### WORK ITEM:
Only some lines are wanted. Transcribe, exactly, the lines below from the line with "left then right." up to and including the line with "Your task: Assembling".

(DATASET SECTION begins)

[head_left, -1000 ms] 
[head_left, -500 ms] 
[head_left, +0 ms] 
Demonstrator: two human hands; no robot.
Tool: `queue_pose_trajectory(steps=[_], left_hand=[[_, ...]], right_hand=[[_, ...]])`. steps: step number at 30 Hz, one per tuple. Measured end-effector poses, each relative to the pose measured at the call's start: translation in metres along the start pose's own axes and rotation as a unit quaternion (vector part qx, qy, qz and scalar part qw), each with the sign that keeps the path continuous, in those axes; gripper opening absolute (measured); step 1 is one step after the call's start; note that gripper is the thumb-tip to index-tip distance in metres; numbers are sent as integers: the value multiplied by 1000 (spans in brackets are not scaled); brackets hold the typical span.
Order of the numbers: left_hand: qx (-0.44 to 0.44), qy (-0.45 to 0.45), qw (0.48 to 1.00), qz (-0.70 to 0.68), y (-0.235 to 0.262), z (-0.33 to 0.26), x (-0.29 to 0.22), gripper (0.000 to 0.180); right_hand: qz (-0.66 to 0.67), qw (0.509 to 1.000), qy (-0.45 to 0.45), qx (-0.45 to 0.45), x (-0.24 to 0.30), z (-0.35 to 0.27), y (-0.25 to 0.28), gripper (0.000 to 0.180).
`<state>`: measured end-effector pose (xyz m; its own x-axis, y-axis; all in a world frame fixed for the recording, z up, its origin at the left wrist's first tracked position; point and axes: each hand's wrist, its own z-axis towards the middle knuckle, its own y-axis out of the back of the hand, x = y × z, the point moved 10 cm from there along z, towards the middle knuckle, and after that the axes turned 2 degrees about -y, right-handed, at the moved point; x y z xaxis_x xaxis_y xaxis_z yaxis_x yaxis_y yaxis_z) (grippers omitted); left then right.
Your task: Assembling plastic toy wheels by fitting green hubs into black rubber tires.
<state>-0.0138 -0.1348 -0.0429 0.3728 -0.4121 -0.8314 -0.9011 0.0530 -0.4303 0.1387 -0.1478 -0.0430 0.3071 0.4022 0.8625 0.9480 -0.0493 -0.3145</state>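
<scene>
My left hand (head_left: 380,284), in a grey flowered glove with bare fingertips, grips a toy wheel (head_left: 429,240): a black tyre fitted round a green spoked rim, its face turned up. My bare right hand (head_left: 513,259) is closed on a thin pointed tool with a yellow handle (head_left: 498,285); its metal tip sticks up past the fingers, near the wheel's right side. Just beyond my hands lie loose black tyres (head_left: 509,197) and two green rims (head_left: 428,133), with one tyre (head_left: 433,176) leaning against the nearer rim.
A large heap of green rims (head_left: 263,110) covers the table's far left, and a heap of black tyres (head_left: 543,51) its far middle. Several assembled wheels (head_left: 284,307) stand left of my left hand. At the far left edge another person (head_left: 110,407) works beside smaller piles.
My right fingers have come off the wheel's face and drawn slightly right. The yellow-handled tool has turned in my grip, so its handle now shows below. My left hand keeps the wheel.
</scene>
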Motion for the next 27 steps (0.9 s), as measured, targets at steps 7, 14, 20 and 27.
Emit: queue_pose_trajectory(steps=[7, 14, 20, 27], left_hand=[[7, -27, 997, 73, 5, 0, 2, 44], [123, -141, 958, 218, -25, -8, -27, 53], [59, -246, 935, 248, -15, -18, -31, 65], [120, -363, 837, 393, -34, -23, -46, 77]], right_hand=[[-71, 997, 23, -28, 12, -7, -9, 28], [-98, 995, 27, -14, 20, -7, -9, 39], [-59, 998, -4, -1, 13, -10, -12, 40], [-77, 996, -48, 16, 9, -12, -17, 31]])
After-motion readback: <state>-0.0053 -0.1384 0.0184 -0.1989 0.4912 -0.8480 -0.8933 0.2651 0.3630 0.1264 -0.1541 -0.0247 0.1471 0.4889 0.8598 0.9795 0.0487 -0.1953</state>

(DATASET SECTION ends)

### FINISHED TASK:
`<state>`: measured end-effector pose (xyz m; its own x-axis, y-axis; all in a world frame fixed for the recording, z up, its origin at the left wrist's first tracked position; point and axes: each hand's wrist, its own z-axis towards the middle knuckle, its own y-axis out of the back of the hand, x = y × z, the point moved 10 cm from there along z, towards the middle knuckle, and after that the axes turned 2 degrees about -y, right-handed, at the moved point; x y z xaxis_x xaxis_y xaxis_z yaxis_x yaxis_y yaxis_z) (grippers omitted); left then right.
Your task: Assembling plastic toy wheels by fitting green hubs into black rubber tires.

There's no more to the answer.